▶ _INSTRUCTIONS FOR THE TASK_:
Write out, word for word, every line in the data below from the one containing "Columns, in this" to the one containing "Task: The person", both of them included.

▶ _Records contained in a dataset_:
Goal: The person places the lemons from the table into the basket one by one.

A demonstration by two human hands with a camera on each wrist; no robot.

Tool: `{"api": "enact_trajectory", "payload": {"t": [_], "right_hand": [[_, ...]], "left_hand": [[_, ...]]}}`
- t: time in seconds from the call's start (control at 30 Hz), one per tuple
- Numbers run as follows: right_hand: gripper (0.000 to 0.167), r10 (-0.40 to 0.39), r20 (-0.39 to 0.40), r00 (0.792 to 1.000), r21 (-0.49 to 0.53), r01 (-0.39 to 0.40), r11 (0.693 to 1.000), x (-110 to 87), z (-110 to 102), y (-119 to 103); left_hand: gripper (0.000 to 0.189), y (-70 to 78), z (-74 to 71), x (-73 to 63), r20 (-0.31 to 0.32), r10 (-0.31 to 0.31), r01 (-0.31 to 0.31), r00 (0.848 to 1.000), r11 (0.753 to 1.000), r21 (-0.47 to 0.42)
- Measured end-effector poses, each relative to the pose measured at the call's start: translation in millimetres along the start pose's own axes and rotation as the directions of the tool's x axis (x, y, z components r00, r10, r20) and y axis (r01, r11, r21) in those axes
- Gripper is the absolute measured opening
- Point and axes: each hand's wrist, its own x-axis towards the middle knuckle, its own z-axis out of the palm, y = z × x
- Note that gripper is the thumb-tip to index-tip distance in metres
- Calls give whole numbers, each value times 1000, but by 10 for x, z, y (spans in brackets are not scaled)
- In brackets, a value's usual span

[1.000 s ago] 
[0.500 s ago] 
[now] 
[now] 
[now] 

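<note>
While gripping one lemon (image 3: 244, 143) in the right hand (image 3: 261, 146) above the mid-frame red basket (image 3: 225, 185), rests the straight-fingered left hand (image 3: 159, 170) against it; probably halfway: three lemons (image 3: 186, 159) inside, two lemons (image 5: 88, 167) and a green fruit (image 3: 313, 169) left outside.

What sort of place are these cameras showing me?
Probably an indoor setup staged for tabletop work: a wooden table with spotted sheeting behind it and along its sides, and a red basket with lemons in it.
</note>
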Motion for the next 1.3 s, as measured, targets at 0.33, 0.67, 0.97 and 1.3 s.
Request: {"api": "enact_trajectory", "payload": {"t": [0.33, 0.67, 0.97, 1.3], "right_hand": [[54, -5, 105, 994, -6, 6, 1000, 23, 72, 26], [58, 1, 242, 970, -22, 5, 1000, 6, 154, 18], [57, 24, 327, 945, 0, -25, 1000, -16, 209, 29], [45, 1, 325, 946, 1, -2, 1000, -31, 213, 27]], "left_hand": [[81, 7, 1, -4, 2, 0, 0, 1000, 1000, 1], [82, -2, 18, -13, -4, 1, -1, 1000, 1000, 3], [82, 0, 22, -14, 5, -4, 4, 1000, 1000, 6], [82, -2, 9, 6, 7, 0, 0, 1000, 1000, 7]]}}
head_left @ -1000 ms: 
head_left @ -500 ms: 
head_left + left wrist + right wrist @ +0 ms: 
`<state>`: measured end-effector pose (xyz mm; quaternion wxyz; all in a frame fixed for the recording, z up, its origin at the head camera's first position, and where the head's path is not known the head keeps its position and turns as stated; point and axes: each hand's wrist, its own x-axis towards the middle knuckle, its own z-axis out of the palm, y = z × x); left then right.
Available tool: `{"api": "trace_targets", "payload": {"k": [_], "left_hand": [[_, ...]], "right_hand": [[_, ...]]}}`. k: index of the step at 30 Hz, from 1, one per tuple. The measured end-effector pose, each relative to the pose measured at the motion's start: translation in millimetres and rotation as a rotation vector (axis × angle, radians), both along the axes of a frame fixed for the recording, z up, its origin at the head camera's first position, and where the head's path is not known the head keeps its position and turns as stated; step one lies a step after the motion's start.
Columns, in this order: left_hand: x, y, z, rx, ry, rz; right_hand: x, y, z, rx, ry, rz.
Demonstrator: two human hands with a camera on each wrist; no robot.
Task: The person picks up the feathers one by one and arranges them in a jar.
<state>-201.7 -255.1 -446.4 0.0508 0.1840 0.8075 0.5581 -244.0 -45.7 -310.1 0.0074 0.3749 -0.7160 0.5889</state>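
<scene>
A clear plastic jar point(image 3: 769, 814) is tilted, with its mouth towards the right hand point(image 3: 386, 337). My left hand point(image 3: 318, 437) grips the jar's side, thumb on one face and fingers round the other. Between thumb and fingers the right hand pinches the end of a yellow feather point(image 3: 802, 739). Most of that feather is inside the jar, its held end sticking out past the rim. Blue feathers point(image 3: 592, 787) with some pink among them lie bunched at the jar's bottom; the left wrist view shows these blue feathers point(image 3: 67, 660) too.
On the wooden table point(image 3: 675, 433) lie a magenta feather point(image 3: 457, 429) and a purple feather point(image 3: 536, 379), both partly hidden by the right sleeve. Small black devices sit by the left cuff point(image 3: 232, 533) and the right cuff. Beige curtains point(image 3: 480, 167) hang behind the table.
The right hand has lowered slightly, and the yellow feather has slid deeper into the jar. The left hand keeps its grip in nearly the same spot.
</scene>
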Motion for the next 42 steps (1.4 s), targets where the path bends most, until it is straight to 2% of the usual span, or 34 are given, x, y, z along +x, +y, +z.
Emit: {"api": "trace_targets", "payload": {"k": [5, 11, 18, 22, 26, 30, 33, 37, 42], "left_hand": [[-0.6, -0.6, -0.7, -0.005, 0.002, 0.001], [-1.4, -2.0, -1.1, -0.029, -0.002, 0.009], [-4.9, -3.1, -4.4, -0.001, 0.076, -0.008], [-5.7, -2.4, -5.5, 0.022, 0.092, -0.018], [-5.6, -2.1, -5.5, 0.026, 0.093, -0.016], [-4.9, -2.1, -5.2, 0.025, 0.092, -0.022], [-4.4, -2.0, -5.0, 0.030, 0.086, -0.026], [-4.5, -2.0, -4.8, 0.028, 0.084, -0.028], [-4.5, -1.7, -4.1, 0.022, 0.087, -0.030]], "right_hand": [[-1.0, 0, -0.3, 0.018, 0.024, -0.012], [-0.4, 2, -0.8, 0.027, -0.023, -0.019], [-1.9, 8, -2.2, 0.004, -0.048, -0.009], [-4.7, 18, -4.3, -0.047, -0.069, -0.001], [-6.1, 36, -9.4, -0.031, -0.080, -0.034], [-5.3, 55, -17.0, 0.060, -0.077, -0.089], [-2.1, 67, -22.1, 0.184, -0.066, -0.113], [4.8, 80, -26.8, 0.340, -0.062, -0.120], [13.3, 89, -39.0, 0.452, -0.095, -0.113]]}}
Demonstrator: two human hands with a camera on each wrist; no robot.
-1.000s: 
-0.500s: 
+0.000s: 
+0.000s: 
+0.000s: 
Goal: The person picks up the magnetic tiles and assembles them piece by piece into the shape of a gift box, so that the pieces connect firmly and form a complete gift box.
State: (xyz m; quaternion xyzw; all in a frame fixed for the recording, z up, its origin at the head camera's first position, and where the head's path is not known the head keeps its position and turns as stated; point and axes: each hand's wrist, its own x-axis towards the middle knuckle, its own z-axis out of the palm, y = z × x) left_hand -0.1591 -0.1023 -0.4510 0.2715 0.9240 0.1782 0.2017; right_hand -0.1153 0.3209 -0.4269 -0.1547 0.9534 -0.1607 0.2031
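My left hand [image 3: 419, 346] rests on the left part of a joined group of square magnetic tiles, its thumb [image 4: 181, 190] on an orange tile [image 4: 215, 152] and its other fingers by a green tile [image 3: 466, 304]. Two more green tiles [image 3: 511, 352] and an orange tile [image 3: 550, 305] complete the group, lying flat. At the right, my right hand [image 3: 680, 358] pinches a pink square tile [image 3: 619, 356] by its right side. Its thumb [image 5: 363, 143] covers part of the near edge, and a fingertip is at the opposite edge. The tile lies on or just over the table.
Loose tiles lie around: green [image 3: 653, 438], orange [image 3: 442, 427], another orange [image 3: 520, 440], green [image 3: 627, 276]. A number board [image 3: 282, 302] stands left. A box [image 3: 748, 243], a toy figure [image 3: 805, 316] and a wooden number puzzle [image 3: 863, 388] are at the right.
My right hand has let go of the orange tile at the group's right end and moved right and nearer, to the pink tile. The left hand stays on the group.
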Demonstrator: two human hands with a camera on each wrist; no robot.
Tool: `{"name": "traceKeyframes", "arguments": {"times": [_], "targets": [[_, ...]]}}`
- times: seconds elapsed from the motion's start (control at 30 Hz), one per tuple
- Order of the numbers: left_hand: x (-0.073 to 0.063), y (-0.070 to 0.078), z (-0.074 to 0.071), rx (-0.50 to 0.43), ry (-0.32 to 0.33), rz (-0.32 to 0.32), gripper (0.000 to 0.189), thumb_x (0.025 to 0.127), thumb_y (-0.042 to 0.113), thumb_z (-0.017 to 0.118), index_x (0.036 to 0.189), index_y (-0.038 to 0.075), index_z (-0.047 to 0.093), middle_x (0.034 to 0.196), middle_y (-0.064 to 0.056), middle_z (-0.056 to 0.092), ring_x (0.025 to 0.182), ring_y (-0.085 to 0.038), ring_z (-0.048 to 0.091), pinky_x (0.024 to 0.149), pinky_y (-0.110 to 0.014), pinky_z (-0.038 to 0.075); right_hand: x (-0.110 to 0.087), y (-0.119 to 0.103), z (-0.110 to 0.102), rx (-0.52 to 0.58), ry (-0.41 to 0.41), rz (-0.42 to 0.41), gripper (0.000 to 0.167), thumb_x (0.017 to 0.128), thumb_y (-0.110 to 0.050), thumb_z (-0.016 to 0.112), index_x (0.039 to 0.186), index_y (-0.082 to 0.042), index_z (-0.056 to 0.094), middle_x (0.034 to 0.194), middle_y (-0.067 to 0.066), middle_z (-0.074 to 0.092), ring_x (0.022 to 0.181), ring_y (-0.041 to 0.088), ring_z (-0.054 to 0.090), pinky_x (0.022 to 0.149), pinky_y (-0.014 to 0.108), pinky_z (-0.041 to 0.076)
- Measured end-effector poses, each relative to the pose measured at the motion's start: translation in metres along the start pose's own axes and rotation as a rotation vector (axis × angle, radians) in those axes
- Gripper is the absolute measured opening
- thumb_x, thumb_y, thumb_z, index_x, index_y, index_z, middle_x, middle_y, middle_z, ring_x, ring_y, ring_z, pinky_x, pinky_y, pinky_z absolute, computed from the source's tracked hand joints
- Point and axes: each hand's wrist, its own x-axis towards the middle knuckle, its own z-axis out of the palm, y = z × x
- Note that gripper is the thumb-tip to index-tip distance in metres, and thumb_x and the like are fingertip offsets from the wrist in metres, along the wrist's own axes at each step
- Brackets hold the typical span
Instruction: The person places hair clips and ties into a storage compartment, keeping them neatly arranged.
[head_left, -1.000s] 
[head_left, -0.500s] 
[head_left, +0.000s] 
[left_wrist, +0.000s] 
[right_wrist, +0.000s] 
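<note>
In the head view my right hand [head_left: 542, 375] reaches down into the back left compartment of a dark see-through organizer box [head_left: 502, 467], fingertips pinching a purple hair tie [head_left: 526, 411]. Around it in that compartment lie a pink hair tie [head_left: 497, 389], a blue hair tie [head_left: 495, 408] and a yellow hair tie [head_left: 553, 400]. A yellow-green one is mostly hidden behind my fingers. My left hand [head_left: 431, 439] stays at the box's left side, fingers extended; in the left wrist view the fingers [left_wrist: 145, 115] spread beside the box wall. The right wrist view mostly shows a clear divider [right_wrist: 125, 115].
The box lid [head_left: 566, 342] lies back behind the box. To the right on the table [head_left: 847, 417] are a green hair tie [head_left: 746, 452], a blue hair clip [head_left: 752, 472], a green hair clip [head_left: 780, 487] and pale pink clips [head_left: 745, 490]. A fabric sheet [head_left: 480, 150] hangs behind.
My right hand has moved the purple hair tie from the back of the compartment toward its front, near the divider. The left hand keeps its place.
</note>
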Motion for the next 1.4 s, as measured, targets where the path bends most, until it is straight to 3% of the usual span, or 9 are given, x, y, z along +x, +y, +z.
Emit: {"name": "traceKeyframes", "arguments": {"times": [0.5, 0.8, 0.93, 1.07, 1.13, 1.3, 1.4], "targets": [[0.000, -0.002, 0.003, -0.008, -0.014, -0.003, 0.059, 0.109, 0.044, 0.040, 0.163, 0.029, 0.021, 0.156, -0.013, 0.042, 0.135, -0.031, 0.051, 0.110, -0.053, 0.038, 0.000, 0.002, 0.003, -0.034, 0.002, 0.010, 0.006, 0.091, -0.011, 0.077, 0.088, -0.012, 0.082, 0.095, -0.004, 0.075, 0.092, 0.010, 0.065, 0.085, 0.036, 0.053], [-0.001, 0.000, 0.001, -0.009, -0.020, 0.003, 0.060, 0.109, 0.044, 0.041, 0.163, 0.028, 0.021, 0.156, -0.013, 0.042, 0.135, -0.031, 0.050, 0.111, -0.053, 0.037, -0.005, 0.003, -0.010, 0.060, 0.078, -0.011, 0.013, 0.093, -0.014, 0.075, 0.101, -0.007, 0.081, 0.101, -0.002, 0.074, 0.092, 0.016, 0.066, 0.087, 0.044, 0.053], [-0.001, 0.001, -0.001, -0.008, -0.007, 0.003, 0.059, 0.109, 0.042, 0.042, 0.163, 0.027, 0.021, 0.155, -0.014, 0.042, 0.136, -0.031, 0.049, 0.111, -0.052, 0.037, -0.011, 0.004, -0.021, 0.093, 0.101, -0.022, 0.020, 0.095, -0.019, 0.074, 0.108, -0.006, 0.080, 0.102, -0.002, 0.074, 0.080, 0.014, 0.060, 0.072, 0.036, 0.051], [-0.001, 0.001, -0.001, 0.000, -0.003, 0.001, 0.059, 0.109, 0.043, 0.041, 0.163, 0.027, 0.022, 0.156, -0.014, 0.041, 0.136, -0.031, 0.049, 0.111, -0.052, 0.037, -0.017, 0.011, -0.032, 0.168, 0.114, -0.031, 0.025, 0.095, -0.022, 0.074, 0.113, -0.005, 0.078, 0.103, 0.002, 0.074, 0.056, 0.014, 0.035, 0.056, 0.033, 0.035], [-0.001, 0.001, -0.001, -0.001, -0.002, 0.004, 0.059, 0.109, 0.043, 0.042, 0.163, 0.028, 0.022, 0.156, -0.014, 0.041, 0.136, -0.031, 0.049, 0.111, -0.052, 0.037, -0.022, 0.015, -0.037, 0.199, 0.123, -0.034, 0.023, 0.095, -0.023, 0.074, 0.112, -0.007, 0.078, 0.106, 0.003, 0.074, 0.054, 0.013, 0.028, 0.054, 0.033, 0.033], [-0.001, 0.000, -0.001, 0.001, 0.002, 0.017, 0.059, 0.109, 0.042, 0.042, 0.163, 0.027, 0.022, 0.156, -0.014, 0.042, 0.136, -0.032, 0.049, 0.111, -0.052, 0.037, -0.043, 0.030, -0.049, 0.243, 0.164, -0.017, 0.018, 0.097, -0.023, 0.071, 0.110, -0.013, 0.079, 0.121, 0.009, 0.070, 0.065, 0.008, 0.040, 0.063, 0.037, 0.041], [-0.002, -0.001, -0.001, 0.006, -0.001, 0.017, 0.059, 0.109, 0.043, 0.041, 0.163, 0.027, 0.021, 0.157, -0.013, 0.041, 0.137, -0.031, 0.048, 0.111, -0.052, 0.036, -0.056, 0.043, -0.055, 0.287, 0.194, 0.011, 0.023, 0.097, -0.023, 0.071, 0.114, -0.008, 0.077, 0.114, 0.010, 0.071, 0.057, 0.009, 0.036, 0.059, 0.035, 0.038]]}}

▶ _EXERCISE ANSWER_:
Columns, in this order: left_hand: x, y, z, rx, ry, rz; right_hand: x, y, z, rx, ry, rz.
Demonstrator: two human hands with a camera on each wrist; no robot.
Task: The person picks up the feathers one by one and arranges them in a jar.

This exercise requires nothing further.